Genetic and molecular analyses of complex metabolic disorders: genetic linkage
- PMID: 12079852
- DOI: 10.1111/j.1749-6632.2002.tb04280.x
Genetic and molecular analyses of complex metabolic disorders: genetic linkage
Abstract
Wide efforts have taken place with complex metabolic disorders to emulate the success that linkage analysis has had in explaining the nature of monogenic metabolic diseases such as MODY (maturity-onset diabetes of the young) and FH (familial hypercholesterolemia). New linkage methods are being specifically developed and tested for complex disorders since some of the basic assumptions of traditional linkage analysis used with Mendelian traits are not valid. The nature of complex diseases precludes the use of extended families under the hypothesis that the same disease allele acts in most affected individuals throughout a pedigree. Rather, a multitude of genes and of rare and common alleles creates an apparently chaotic pattern of heterogeneity within and between families.
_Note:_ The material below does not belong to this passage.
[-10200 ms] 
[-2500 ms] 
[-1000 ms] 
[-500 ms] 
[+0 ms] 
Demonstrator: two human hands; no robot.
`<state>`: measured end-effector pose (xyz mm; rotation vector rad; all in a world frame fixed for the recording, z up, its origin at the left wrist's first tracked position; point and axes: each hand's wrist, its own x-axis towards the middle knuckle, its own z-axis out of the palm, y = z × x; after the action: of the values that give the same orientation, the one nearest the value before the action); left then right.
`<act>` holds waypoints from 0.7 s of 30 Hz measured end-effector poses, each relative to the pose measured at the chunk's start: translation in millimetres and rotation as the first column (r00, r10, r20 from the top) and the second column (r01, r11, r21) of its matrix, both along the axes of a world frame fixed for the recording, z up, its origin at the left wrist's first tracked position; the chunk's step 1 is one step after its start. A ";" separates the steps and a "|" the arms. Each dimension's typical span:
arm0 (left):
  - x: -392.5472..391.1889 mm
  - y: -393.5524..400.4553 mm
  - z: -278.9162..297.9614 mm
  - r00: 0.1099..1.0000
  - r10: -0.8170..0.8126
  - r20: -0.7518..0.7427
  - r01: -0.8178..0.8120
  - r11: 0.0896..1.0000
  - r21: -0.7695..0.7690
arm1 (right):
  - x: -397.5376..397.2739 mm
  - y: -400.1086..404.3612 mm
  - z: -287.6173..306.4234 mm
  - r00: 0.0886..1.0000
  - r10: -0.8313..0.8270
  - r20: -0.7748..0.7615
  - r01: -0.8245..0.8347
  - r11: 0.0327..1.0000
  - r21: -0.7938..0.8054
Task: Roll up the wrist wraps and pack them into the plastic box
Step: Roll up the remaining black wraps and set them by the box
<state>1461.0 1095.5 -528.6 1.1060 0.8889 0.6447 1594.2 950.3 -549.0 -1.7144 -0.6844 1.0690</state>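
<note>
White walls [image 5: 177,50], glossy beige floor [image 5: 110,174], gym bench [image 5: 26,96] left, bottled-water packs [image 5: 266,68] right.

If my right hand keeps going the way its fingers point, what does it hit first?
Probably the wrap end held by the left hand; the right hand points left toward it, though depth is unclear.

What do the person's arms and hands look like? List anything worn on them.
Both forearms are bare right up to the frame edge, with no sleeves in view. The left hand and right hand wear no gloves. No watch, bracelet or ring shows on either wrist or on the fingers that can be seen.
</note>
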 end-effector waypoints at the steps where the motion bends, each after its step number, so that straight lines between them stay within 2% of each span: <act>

Therefore, very simple family structures, in many studies even isolated sibling pairs, form the basis of efforts to compare the inheritance of disease with that of the chromosomal regions under investigation. Also, assumptions about how individual loci contribute to the overall disease inheritance used for the models applied in linkage computation have to be kept to a minimum. The overall effect of this, together with the potentially weak influence of many loci, is a heavy toll on the statistical power to detect individual contributing genes. This may be the reason why very few scans so far have yielded disease loci that meet genome-wide significance criteria. The confirmation of original loci in secondary studies has proven, as predicted, to be very difficult. Nevertheless, the overall emerging picture is very encouraging: one of the genome scans in type 2 diabetes has been carried through to the positional cloning of the underlying genetic variant, namely, the calpain 10-associated polymorphism in type 2 diabetes. Several other loci have been detected repeatedly throughout studies in various human racial groups, such as the chromosome 1q and 20q diabetes loci, and have become the target of collaborative fine-mapping efforts. Modifications to present methodology are in development with the goal to increase statistical power: examples are the use of intermediate traits with potentially increased genetic homogeneity, the investigation of admixed populations, and the study of linkage disequilibrium over wide genomic regions.